■ Assignment
The lines to return run from the start of the material below through the line holding "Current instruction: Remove", both included; please give them back exactly, minus the pictures.

_____

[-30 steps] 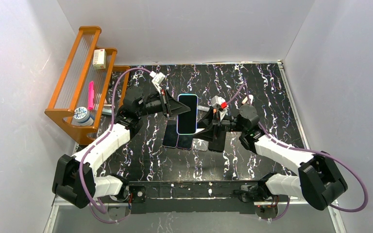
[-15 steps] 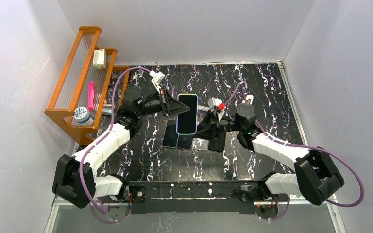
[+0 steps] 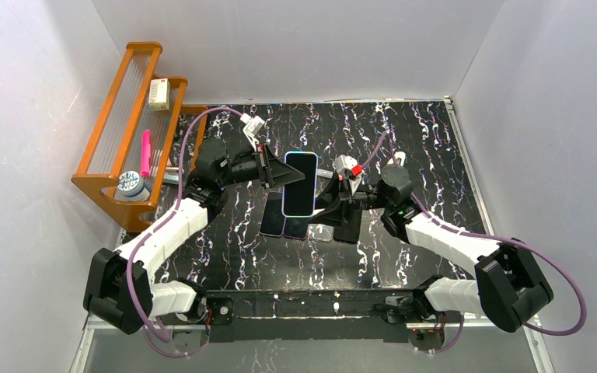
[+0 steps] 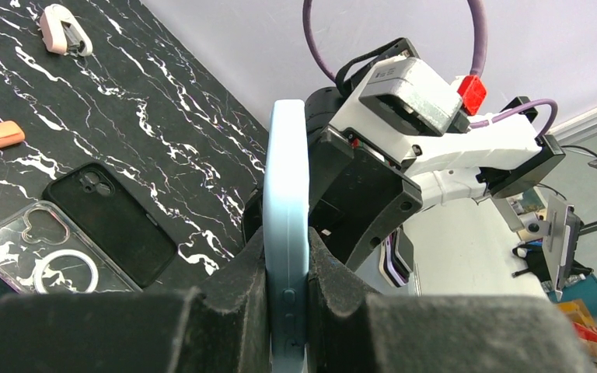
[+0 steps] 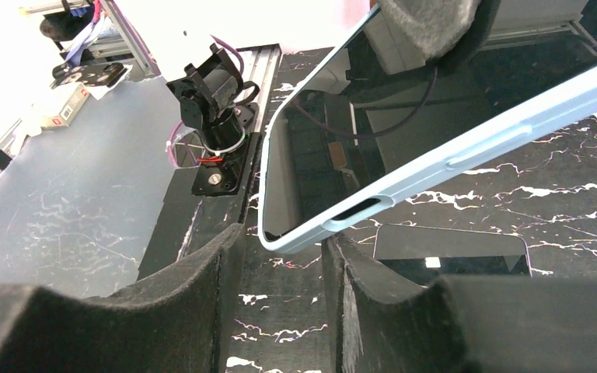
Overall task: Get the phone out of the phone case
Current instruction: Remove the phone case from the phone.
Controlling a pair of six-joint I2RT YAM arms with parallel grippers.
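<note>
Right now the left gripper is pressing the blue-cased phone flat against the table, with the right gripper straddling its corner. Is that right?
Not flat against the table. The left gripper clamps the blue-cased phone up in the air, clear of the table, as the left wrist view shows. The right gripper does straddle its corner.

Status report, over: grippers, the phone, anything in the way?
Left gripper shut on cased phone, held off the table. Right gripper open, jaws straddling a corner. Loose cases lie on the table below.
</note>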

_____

■ Answer for the task
[-30 steps] 
[-15 steps] 
[+0 steps] 
[+0 steps] 
[+0 steps] 
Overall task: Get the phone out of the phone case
Current instruction: Remove the phone case from the phone.

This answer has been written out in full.